(What you need to do)
Please reproduce the entries in full. Keep every character the same.

******************************

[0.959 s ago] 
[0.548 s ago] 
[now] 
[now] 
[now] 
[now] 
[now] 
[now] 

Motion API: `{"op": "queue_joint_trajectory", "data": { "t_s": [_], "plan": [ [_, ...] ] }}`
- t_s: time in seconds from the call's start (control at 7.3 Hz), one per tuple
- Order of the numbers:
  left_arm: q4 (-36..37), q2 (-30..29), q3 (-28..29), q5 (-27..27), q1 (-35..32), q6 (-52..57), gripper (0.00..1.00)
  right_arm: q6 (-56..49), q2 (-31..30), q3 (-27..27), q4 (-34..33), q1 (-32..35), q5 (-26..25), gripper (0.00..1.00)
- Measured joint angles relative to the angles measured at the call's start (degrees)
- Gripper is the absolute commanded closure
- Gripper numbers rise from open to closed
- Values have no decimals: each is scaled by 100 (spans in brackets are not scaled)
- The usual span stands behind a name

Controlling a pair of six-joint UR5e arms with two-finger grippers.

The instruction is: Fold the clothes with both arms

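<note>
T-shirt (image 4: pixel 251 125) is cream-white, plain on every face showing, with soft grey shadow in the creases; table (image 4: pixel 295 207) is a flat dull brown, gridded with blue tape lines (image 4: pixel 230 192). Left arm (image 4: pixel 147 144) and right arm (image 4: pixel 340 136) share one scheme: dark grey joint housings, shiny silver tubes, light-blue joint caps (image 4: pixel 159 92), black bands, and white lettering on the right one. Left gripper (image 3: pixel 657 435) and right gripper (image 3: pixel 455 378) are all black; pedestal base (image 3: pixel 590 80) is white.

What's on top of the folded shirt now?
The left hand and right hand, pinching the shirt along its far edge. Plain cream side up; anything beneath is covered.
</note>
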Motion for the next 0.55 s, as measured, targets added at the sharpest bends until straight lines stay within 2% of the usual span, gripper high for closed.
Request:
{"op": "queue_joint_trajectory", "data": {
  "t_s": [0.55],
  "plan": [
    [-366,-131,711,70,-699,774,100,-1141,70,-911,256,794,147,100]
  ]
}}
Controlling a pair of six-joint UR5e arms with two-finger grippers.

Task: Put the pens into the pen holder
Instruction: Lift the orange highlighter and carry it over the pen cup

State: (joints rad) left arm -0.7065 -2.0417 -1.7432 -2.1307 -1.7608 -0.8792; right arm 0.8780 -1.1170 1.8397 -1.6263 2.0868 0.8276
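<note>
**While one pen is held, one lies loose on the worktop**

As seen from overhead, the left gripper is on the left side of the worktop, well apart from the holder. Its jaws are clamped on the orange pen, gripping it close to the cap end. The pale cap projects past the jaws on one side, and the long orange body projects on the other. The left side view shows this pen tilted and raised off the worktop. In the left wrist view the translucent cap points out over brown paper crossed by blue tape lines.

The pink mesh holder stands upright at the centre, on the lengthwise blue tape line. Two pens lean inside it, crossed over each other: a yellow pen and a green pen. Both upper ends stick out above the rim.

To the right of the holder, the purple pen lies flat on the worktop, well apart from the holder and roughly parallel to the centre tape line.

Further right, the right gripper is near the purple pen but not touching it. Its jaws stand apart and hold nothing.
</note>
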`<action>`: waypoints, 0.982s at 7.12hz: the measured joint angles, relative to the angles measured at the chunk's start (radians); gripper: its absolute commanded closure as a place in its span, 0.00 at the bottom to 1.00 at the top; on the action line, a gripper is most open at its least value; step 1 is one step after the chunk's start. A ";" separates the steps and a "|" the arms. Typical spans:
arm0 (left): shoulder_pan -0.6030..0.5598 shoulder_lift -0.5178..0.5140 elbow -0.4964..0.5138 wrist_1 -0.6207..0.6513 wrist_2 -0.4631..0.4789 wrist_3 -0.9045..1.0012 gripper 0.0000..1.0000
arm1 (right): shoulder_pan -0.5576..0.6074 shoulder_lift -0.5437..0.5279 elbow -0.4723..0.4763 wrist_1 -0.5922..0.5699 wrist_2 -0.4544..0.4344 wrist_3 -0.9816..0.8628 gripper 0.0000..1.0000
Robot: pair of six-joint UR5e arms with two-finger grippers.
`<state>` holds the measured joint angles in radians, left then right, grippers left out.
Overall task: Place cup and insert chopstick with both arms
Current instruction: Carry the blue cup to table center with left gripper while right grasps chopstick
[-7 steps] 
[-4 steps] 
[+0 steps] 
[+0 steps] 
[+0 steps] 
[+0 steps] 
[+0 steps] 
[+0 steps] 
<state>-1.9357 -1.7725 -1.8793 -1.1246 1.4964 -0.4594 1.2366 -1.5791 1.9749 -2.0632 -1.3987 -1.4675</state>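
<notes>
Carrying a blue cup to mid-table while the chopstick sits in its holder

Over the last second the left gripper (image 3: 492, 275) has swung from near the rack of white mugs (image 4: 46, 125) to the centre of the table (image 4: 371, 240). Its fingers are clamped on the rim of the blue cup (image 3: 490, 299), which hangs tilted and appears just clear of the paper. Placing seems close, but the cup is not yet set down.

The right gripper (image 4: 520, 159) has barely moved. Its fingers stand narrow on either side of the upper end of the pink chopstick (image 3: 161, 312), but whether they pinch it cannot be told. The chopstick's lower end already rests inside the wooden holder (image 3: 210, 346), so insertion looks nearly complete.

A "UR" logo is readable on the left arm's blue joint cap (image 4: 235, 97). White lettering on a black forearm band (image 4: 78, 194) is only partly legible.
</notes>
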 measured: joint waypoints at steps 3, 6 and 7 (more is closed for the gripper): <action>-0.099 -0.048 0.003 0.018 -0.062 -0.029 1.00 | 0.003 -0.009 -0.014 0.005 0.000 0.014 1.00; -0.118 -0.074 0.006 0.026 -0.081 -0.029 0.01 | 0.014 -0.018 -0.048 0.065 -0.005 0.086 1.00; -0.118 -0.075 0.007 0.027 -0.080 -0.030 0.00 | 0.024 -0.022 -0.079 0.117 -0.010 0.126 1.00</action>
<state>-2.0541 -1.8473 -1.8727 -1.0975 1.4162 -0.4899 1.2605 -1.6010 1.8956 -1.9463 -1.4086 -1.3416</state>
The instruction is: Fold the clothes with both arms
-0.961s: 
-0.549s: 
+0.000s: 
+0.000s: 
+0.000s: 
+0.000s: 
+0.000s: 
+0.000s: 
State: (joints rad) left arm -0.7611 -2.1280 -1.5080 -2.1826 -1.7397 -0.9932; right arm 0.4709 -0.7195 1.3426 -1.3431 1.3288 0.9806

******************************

(Output for this exercise)
[0.959 s ago] 
[0.548 s ago] 
[now] 
[now] 
[now] 
[now] 
[now] 
[now] 

Motion API: `{"op": "queue_joint_trajectory", "data": { "t_s": [_], "plan": [ [_, ...] ] }}`
- t_s: time in seconds from the call's start (control at 7.3 Hz), one per tuple
- Order of the numbers:
  left_arm: q4 (-36..37), q2 (-30..29), q3 (-28..29), q5 (-27..27), q1 (-35..32), q6 (-52..57), gripper (0.00..1.00)
  right_arm: q6 (-56..49), q2 (-31..30), q3 (-27..27), q4 (-34..33), q1 (-32..35), q5 (-26..25), gripper (0.00..1.00)
- Measured joint angles relative to the angles measured at the call's start (degrees)
- Gripper is the absolute commanded closure
- Gripper numbers rise from open to closed
- Values have no decimals: each is scaled by 100 (spans in brackets are not scaled)
- The usual span stands behind a name

Controlling a pair of six-joint UR5e arms with two-finger grippers.

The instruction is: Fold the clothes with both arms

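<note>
T-shirt (image 4: pixel 251 125) is cream-white, plain on every face showing, with soft grey shadow in the creases; table (image 4: pixel 295 207) is a flat dull brown, gridded with blue tape lines (image 4: pixel 230 192). Left arm (image 4: pixel 147 144) and right arm (image 4: pixel 340 136) share one scheme: dark grey joint housings, shiny silver tubes, light-blue joint caps (image 4: pixel 159 92), black bands, and white lettering on the right one. Left gripper (image 3: pixel 657 435) and right gripper (image 3: pixel 455 378) are all black; pedestal base (image 3: pixel 590 80) is white.

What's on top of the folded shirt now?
The left hand and right hand, pinching the shirt along its far edge. Plain cream side up; anything beneath is covered.
</note>
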Motion for the next 0.55 s, as measured, targets added at the sharpest bends until straight lines stay within 2% of the usual span, gripper high for closed.
Request:
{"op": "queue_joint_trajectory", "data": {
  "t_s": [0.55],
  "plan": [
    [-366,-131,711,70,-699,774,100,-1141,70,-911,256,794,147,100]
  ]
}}
Controlling a pair of six-joint UR5e arms with two-finger grippers.

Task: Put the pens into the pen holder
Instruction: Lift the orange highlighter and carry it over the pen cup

State: (joints rad) left arm -0.7065 -2.0417 -1.7432 -2.1307 -1.7608 -0.8792; right arm 0.8780 -1.1170 1.8397 -1.6263 2.0868 0.8276
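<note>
**While one pen is held, one lies loose on the worktop**

As seen from overhead, the left gripper is on the left side of the worktop, well apart from the holder. Its jaws are clamped on the orange pen, gripping it close to the cap end. The pale cap projects past the jaws on one side, and the long orange body projects on the other. The left side view shows this pen tilted and raised off the worktop. In the left wrist view the translucent cap points out over brown paper crossed by blue tape lines.

The pink mesh holder stands upright at the centre, on the lengthwise blue tape line. Two pens lean inside it, crossed over each other: a yellow pen and a green pen. Both upper ends stick out above the rim.

To the right of the holder, the purple pen lies flat on the worktop, well apart from the holder and roughly parallel to the centre tape line.

Further right, the right gripper is near the purple pen but not touching it. Its jaws stand apart and hold nothing.
</note>
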`<action>`: waypoints, 0.982s at 7.12hz: the measured joint angles, relative to the angles measured at the chunk's start (radians); gripper: its absolute commanded closure as a place in its span, 0.00 at the bottom to 1.00 at the top; on the action line, a gripper is most open at its least value; step 1 is one step after the chunk's start. A ";" separates the steps and a "|" the arms. Typical spans:
arm0 (left): shoulder_pan -0.6030..0.5598 shoulder_lift -0.5178..0.5140 elbow -0.4964..0.5138 wrist_1 -0.6207..0.6513 wrist_2 -0.4631..0.4789 wrist_3 -0.9045..1.0012 gripper 0.0000..1.0000
arm1 (right): shoulder_pan -0.5576..0.6074 shoulder_lift -0.5437..0.5279 elbow -0.4723..0.4763 wrist_1 -0.5922..0.5699 wrist_2 -0.4544..0.4344 wrist_3 -0.9816..0.8628 gripper 0.0000..1.0000
Robot: pair of six-joint UR5e arms with two-finger grippers.
`<state>` holds the measured joint angles in radians, left then right, grippers left out.
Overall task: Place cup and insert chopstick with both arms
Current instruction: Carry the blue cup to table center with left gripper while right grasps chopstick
[-7 steps] 
[-4 steps] 
[+0 steps] 
[+0 steps] 
[+0 steps] 
[+0 steps] 
[+0 steps] 
[+0 steps] 
<state>-1.9357 -1.7725 -1.8793 -1.1246 1.4964 -0.4594 1.2366 -1.5791 1.9749 -2.0632 -1.3987 -1.4675</state>
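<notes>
Carrying a blue cup to mid-table while the chopstick sits in its holder

Over the last second the left gripper (image 3: 492, 275) has swung from near the rack of white mugs (image 4: 46, 125) to the centre of the table (image 4: 371, 240). Its fingers are clamped on the rim of the blue cup (image 3: 490, 299), which hangs tilted and appears just clear of the paper. Placing seems close, but the cup is not yet set down.

The right gripper (image 4: 520, 159) has barely moved. Its fingers stand narrow on either side of the upper end of the pink chopstick (image 3: 161, 312), but whether they pinch it cannot be told. The chopstick's lower end already rests inside the wooden holder (image 3: 210, 346), so insertion looks nearly complete.

A "UR" logo is readable on the left arm's blue joint cap (image 4: 235, 97). White lettering on a black forearm band (image 4: 78, 194) is only partly legible.
</notes>
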 measured: joint waypoints at steps 3, 6 and 7 (more is closed for the gripper): <action>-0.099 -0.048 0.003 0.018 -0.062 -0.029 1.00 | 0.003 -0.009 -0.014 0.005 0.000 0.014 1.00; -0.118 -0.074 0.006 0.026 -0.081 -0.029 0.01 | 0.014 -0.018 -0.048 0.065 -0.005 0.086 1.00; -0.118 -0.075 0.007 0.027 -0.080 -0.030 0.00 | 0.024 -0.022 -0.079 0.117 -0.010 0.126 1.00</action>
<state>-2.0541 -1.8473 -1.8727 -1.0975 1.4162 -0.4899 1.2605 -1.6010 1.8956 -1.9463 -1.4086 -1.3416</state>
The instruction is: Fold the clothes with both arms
-0.961s: 
-0.549s: 
+0.000s: 
+0.000s: 
+0.000s: 
+0.000s: 
+0.000s: 
+0.000s: 
State: (joints rad) left arm -0.7611 -2.1280 -1.5080 -2.1826 -1.7397 -0.9932; right arm 0.4709 -0.7195 1.3426 -1.3431 1.3288 0.9806

That completes the answer to the exercise.